Must Hear LP Thursday: Beware Funk Ahead


Some pranksters in Austin, TX had zombies on the brain when they decided to have some fun.  On Must Hear Long Play Thursday, Brass Construction’s self-titled debut dance funk classic.  Beware a throbbing bea(s)t lurks.

Brass Construction formed in Brooklyn, NY in 1968 when Randy Mueller joined up with some classmates.  Mueller was born and raised, until 1963 when his family moved to New York, in British Guyana where he played in steel bands.  He formed the Dynamic Soul with fellow high school students, including several others born in the Caribbean.  The band consisted of Wayne Parris, Michael Grudge, Joseph-Arthur Wong, Wade Williamston, Sandy Billups, Morris Price, Larry Payton, Jesse Ward, and Michael “Micky” Grudge.  In 1973, the group became Brass Construction.  By this point they had harnessed a blend of African, Caribbean, and American influences to create a potent pulsating dance beat.  Becoming the house band for Dock, Muller spread his talents liberally.  Brass Construction finally got their own record deal in 1975 on UA, which released Brass Construction in 1976.


Opening strong with “Movin,'” which was a huge hit reaching number one R&B and number fourteen pop.  The throbbing beat is accentuated with punchy horns, strings, and high end synthesizer work.  Dubbed “Movin'” because the beat suggests moving, the groove does impel body parts to move.

“Peekin'” is a hilarious song about peeking at a girl.  While it may be sexist, or even creepy, in some respects, the chorus is also uproarious.

Brass Construction also charted with “Changin,'” which peaked at number twenty four R&B.  Their formula is pretty apparent by this point, but the grooves hold and the sound is rich.

“Love” is about you guessed it, love.  It is a real nice song with an appropriate warm sound.  The spiraling strings around the 2:30 mark lead to sustained plateau.  More cowbell!

“Talkin'” gets a bit sociopolitical.  The flute gets a chance to solo as well.

Commanding you to “Dance,” the band lays down another funky groove to close the record.  Complete with the fake crowd noise, the groove moves efficiently and infinitely.  It doesn’t end, only the recording does.  As an added bonus, the guitar gets dirty.

Brass Construction quickly fell to the disco bug.  Certainly, the sound disco mixed down is present on BC’s first album; however, the instruments play whole musical statements.  Thus, BC’s first release has the deep groove.
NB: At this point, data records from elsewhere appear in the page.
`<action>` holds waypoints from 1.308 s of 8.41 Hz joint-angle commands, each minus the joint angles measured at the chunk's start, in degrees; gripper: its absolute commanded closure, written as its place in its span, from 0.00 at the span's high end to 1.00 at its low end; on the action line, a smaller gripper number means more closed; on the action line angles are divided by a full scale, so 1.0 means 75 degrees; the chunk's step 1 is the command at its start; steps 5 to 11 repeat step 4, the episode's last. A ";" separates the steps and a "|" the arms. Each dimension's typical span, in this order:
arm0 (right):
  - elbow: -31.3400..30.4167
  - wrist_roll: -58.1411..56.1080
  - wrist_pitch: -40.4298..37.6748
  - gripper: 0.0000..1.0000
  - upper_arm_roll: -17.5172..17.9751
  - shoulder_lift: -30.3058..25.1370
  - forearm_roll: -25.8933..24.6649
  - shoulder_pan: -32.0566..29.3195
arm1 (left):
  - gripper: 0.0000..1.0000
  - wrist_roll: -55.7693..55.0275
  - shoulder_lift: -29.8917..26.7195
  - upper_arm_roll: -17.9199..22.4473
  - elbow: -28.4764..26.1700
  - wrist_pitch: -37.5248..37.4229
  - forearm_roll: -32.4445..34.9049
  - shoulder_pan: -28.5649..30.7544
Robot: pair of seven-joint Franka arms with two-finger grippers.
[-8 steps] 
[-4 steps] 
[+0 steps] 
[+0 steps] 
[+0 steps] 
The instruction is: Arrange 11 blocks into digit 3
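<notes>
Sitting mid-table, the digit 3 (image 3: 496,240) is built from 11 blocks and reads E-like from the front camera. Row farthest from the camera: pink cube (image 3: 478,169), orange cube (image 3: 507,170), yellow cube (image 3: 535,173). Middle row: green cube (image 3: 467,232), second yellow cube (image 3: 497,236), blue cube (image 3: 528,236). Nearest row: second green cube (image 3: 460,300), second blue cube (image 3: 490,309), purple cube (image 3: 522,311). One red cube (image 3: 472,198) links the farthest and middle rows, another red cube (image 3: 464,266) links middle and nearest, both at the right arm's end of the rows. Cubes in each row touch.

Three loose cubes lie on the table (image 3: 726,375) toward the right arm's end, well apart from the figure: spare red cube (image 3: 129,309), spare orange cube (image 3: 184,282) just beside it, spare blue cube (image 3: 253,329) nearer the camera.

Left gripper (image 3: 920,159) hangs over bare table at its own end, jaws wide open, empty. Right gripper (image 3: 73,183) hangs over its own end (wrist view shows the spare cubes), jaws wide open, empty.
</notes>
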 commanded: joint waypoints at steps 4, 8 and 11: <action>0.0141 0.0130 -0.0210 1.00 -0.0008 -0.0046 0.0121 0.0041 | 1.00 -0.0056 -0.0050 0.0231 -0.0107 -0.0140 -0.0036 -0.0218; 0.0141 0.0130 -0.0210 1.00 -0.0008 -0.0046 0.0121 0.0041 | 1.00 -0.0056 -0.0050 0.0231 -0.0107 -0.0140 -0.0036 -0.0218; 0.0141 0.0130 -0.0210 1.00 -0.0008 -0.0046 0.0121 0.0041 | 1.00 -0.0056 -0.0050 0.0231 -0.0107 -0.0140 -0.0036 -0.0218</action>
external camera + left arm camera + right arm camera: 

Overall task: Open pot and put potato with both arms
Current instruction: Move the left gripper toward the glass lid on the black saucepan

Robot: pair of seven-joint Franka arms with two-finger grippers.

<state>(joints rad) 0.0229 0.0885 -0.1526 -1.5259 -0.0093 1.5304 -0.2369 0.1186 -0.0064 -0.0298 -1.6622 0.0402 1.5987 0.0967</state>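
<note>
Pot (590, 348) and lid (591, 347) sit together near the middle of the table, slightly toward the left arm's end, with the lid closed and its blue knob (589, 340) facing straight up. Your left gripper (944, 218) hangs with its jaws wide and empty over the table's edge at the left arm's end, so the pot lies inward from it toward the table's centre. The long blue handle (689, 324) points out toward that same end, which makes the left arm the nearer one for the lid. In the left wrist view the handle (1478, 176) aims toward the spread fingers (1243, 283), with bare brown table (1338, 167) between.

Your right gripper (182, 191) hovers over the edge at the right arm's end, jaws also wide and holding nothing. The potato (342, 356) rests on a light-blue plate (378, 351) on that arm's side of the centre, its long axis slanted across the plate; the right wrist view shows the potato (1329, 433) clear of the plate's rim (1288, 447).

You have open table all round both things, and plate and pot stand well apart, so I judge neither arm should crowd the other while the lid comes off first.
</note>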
Disco is the light groove, and the group’s future albums found them increasingly turning to this light side.  A good many number of funk/soul groups had dynamite initial releases, but struggled on subsequent ones.  It makes sense considering the fact that many of the groups go into the first album or few with material hammered out in front of audiences.  Thus, the songs had time to develop.  Once the back material is gone though many groups could come up with a hit or two, but could never generate enough good material for a whole album.  The rise of disco as a record-selling genre contributed to the demise due to the lure of dollars with even James Brown and P-Funk jumped aboard the disco train.  But, as I stated before, Brass Construction’s debut release is the unkut funk.  Enjoy.